Avec l’ambition de dynamiser l’accès aux postes de la fonction publique, les autorités gabonaises viennent de franchir une étape décisive en relevant l’âge limite de recrutement à 40 ans. Portée par la ministre de la Fonction publique, Laurence Ndong, cette mesure s’inscrit dans une volonté affichée d’élargir le vivier de talents tout en renforçant la professionnalisation des candidatures, notamment via des concours organisés par les écoles nationales.

Des objectifs stratégiques pour l’État gabonais

Cette réforme, fruit d’une collaboration entre 29 administrations et plus de 110 experts, vise à booster les compétences dans les secteurs clés de la souveraineté et de la sécurité. L’enjeu est de taille : combler les lacunes actuelles en recrutant des profils plus matures, tout en modernisant les mécanismes de progression de carrière. Comme l’a souligné la ministre :

« Ouvrir les portes de l’administration jusqu’à 40 ans s’accompagne d’une exigence renforcée une fois le poste obtenu. Le système d’avancement automatique, considéré comme obsolète, cède la place à une logique fondée sur la performance, l’éthique et la rigueur ».

Des réactions partagées parmi les Gabonais

Si certains y voient une avancée majeure, d’autres expriment des réserves quant à sa pertinence ou son impact réel. Pour Emmanuel Ekogue, retraité, la mesure ne va pas assez loin :

« Relever l’âge de recrutement de 25 à 40 ans était nécessaire, car c’est dans cette tranche que l’on trouve le plus de diplômés sans emploi. Ces jeunes méritent une chance. »

À l’inverse, Serges Madoungou, en quête d’emploi, se félicite de cette décision :

« L’âge n’a aucune importance si l’on fait preuve de compétence. Ce qui compte, c’est la qualité du travail fourni. Cette réforme est une excellente initiative. »

Ndembi Moukouama, psychologue du travail, partage cet optimisme :

« Beaucoup de jeunes Gabonais, malgré leurs diplômes, ont attendu trop longtemps sans trouver d’opportunité. Cette mesure leur offre un nouveau souffle. »
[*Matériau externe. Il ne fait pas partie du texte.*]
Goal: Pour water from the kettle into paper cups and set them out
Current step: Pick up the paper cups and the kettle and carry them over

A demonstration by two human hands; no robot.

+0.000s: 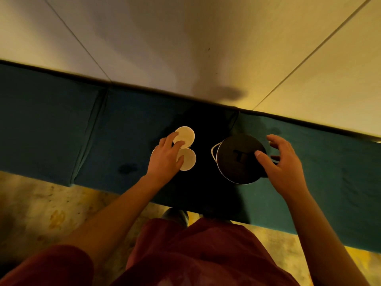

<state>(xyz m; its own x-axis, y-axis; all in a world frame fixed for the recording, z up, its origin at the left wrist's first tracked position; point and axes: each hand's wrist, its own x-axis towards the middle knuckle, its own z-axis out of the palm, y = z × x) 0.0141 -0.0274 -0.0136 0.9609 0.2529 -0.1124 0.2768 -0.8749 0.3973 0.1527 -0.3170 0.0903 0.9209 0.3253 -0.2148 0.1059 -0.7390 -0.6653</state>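
Left grip point(167, 155) fingers curled on paper cups point(185, 148); right grip point(277, 159) spread open, touching kettle point(237, 162); teal tabletop point(61, 129).

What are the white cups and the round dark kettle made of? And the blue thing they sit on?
The cups look like matte off-white paper: thin rims, no shine. The kettle looks like metal with a dark lid, judging by its bright thin rim, though dim light leaves that open. The blue bench looks like padded fabric, with seams and soft creases.
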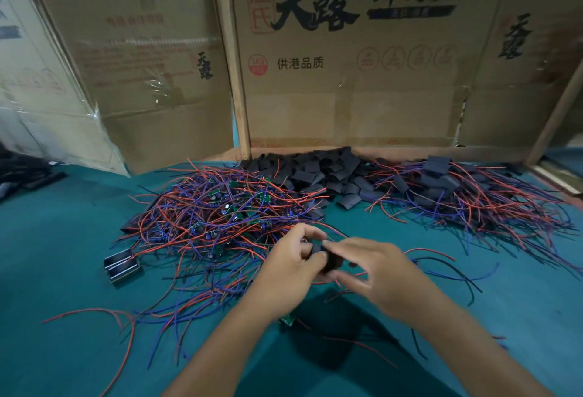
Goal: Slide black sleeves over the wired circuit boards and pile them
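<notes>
Head view: fingers of the left hand [291, 259] and right hand [375, 269] curl in from both sides and pinch one black sleeve [326, 259] between them, low over the green table [63, 254]. Red and blue wires trail from it. Beyond lie unsleeved circuit boards [220, 207] left, loose sleeves [315, 169] centre, the sleeved pile [457, 188] right, before cardboard boxes [347, 97].

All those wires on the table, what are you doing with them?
A person's left hand and right hand together hold one black sleeve, pinched in the fingers, above the green table. On the left lies a pile of bare wired circuit boards, at the back a heap of empty sleeves, and on the right a pile of sleeved boards.
</notes>
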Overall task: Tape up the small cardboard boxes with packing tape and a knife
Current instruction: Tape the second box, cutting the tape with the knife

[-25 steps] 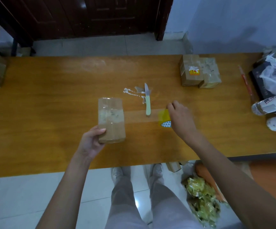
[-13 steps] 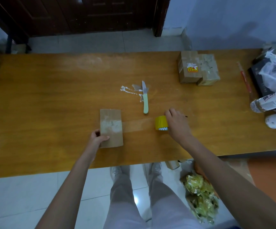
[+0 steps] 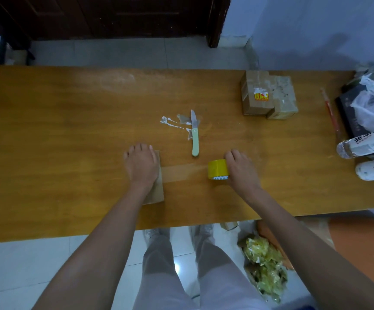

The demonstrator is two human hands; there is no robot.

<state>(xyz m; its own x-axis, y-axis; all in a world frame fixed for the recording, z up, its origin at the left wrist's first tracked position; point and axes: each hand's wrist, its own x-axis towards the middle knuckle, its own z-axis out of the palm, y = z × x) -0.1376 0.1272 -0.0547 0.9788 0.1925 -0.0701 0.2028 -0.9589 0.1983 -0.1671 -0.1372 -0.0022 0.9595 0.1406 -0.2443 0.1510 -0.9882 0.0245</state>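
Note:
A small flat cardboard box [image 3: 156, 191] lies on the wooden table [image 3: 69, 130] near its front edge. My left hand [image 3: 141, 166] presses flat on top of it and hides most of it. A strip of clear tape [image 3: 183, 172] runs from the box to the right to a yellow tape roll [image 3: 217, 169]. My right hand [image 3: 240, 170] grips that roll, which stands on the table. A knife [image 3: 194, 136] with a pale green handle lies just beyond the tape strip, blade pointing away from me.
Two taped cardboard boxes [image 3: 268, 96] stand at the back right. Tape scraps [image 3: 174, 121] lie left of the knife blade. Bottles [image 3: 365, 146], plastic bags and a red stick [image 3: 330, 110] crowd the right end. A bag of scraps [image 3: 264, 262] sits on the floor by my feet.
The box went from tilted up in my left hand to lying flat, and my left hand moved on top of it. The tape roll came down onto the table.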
Lilian Obiang, entrepreneur indépendant, renchérit :

« Les recrutements directs par concours dans la fonction publique se font rares depuis des années. Repousser l’âge limite à 40 ans redonne espoir à ceux qui désespéraient de décrocher un poste stable. »

Les inquiétudes des agents en poste

Pourtant, au sein même de l’administration, des voix s’élèvent pour questionner la viabilité de cette réforme. Jean-Baptiste Nzogho, fonctionnaire au ministère de l’Éducation nationale depuis deux décennies, exprime ses craintes :

« Je comprends l’intention de donner une chance aux laissés-pour-compte. Mais recruter des agents jusqu’à 40 ans signifie qu’ils n’auront qu’une vingtaine d’années de carrière avant la retraite, fixée à 62 ans. Est-ce suffisant pour former des cadres solides et rentabiliser l’investissement de l’État ? Sans compter que la masse salariale, déjà proche de 960 milliards de FCFA, risque de peser davantage. »

Un équilibre délicat entre modernisation et contraintes budgétaires

Cette décision intervient dans un contexte où l’âge de départ à la retraite a déjà été relevé de 60 à 62 ans en février 2024. En élargissant la fenêtre de recrutement, les autorités ont créé un nouveau défi : comment concilier l’embauche de profils expérimentés et la maîtrise des dépenses publiques ?

Un expert en gouvernance publique résume la situation :

« Exclure des professionnels de 35 ou 37 ans n’était plus tenable. Mais cette réforme soulève une question essentielle : comment garantir que ces nouveaux recrutés contribueront efficacement avant l’âge de la retraite ? »

Reste à savoir si ce réajustement des âges d’entrée et de sortie suffira à transformer durablement l’administration gabonaise, tout en préservant l’équilibre budgétaire de l’État.